Et voici une belle vue de l’intérieur de la station spatiale. C’est l’espace dans lequel travaille Chris. Ici il a… c’est un conteneur. C’est là au fond qu’on garde les choses dans l’espace parce que si vous ne le faites pas, ces choses flotteront partout et ça fait un immense dégât, alors nous avons ces conteneurs que nous appelons CTB. Et voici Chris qui est en train de déplacer un conteneur en quelque sorte.

Maintenant, quand la mission de Chris sera terminée, cette petite… cette toute petite partie de la capsule reviendra sur Terre comme ceci avec un parachute.

Et voici un rappel d’où nous verrons Chris à partir d’aujourd’hui, en orbite autour de la Terre, qui nous regarde en ce moment et qui voit toutes ces choses incroyables. Et j’adore ces photos que nous recevons des astronautes qui nous montrent l’étendue de l’atmosphère terrestre, la minceur de l’atmosphère, cette partie qui nous protège de la rigueur de l’espace, qui nous fournit de l’eau pour les cultures et de l’air à respirer. C’est une perspective tout à fait unique qui nous vient de l’espace.

Sommes‑nous toujours dans les temps? Sommes‑nous prêts pour le capitaine? Je veux seulement souligner que nous avons la filière canadienne aujourd’hui avec nous parce que voici mon homologue David Saint‑Jacques juste ici.

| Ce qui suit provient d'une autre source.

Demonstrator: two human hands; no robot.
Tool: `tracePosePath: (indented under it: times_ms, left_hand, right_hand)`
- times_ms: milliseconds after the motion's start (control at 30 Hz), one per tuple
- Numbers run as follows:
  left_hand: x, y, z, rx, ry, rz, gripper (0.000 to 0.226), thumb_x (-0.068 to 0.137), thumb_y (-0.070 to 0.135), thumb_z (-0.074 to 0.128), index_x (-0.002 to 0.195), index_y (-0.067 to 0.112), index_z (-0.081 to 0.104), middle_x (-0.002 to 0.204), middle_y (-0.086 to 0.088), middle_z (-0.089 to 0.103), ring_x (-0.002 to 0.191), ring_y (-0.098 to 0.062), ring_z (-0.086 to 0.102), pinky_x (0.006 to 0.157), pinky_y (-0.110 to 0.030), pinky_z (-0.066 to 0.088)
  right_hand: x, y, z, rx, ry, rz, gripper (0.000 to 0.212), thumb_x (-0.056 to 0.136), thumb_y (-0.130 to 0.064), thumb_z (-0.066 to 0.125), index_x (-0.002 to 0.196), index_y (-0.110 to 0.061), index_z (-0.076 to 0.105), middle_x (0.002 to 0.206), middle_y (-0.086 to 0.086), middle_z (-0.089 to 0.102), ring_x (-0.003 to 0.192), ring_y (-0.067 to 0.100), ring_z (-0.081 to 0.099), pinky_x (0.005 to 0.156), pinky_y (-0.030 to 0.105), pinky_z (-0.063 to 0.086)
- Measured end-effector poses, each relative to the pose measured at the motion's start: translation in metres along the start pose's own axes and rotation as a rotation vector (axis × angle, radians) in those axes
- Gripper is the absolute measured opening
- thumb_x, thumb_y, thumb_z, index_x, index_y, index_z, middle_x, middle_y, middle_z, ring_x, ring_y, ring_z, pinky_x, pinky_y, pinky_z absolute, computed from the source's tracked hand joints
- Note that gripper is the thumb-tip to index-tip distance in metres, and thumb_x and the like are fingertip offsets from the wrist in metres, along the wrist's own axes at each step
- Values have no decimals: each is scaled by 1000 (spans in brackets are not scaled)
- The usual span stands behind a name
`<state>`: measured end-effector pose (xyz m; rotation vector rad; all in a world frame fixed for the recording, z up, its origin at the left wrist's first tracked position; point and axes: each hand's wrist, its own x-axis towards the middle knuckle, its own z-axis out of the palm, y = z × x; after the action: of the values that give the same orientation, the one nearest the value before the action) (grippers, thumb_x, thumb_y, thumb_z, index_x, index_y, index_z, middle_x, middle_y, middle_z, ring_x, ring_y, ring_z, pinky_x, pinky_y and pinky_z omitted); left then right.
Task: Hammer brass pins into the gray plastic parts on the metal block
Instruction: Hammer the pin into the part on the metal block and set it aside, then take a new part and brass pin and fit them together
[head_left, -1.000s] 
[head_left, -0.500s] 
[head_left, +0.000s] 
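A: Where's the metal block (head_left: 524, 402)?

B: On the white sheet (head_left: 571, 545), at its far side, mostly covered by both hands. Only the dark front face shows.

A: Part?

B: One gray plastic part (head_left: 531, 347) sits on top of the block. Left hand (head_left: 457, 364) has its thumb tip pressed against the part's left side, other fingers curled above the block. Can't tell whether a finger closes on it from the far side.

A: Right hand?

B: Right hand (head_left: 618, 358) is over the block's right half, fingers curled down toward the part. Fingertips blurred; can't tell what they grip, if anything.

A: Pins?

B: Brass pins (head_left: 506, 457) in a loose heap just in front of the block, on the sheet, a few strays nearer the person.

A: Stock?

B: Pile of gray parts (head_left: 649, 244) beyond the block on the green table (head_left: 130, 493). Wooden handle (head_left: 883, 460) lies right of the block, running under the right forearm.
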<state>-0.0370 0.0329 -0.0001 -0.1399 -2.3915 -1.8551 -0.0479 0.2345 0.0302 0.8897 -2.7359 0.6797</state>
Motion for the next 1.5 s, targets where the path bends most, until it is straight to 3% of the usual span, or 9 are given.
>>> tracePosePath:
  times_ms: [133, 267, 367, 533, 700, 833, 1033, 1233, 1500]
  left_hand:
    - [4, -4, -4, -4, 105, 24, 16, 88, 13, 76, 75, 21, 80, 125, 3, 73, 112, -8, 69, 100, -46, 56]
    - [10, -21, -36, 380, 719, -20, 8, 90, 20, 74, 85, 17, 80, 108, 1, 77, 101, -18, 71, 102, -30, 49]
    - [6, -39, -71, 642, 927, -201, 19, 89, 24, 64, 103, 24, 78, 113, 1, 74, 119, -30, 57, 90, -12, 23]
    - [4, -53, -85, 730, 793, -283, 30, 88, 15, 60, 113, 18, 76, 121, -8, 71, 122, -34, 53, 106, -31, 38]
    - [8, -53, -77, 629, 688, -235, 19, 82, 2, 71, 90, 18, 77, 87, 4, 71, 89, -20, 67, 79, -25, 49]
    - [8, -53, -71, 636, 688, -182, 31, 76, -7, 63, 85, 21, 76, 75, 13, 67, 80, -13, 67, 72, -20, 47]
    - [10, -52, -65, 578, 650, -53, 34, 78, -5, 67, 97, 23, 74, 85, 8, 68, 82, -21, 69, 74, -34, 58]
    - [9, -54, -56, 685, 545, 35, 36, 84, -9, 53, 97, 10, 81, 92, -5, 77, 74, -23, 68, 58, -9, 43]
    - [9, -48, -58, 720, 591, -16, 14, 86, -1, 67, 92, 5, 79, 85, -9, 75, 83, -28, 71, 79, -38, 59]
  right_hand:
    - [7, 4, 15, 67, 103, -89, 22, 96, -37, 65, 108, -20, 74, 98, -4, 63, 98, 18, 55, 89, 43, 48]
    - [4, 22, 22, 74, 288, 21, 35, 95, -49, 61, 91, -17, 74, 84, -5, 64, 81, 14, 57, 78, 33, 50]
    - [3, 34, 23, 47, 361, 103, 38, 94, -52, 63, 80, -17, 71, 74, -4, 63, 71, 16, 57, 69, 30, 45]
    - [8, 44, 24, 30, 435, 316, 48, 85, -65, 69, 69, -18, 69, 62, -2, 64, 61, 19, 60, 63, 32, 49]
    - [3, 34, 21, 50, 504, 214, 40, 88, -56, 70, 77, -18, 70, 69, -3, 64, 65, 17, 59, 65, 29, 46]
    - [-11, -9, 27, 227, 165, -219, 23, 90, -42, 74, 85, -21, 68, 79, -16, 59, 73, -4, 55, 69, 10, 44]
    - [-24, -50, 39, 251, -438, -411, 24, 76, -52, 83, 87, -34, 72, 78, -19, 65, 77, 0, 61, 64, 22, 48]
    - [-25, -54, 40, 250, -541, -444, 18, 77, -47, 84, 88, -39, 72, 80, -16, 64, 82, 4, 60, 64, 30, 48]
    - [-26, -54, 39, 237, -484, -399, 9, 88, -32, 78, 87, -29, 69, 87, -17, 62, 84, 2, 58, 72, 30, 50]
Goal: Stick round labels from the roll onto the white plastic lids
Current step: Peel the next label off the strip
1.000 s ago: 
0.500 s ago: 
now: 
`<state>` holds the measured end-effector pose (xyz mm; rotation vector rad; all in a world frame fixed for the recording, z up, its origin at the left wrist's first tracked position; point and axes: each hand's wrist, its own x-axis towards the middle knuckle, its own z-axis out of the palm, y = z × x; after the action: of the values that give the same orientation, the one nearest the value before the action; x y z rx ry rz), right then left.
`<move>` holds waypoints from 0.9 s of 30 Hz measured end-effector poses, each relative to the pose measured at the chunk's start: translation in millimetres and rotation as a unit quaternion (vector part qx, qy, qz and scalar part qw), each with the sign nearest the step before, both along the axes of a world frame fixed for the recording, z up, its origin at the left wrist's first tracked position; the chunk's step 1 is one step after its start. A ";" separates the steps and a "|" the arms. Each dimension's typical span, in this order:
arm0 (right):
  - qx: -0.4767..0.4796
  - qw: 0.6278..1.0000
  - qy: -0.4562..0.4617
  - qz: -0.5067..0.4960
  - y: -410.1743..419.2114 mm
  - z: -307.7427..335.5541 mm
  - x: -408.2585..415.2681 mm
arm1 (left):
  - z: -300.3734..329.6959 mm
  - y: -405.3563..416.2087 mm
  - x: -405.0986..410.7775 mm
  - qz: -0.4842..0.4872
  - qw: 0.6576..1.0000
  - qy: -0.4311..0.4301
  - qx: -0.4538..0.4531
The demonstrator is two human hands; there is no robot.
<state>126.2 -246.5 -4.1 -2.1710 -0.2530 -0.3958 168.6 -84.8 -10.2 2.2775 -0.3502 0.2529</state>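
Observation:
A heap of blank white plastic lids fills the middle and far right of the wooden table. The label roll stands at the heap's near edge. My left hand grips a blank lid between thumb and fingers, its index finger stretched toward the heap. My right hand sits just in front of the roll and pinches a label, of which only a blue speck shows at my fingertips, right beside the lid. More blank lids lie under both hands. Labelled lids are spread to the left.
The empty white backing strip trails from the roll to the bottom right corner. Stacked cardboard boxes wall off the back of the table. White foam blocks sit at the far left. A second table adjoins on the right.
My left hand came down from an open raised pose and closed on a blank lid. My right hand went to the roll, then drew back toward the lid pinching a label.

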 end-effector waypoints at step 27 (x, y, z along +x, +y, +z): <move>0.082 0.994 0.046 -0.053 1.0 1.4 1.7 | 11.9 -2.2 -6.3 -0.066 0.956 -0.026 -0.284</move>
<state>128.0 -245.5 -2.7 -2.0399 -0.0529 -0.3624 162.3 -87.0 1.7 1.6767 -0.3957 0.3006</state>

Centre de contrôle : Station, ici Houston. Êtes‑vous prêt pour l’événement?

Chris Hadfield : Je suis prêt pour l’événement.

Centre de contrôle : Monsieur Shatner, ici le Centre de contrôle de mission de Houston. Veuillez appeler la station pour un test audio.

William Shatner : J’appelle. Ici Shatner. M’entendez‑vous?

Chris Hadfield : M. Shatner, ici le vaisseau spatial de recherche ISS en orbite terrestre et, oui, je vous entends fort et clair. M’entendez‑vous bien? Ici Chris Hadfield.

William Shatner : Chris, je vous entends fort et clair. Je suis tellement heureux de vous parler. Je suis tellement ému de vous parler un bref instant. Je veux vous poser quelques questions qui ont un sens profond pour moi. Alors, permettez‑moi de me lancer dès maintenant.

Vous êtes dans la Station spatiale internationale, mais vous avez dû vous y rendre à bord d’un véhicule russe. Est‑ce que nous, l’Amérique, perdons du terrain ou est‑ce seulement une pause dans notre programme spatial?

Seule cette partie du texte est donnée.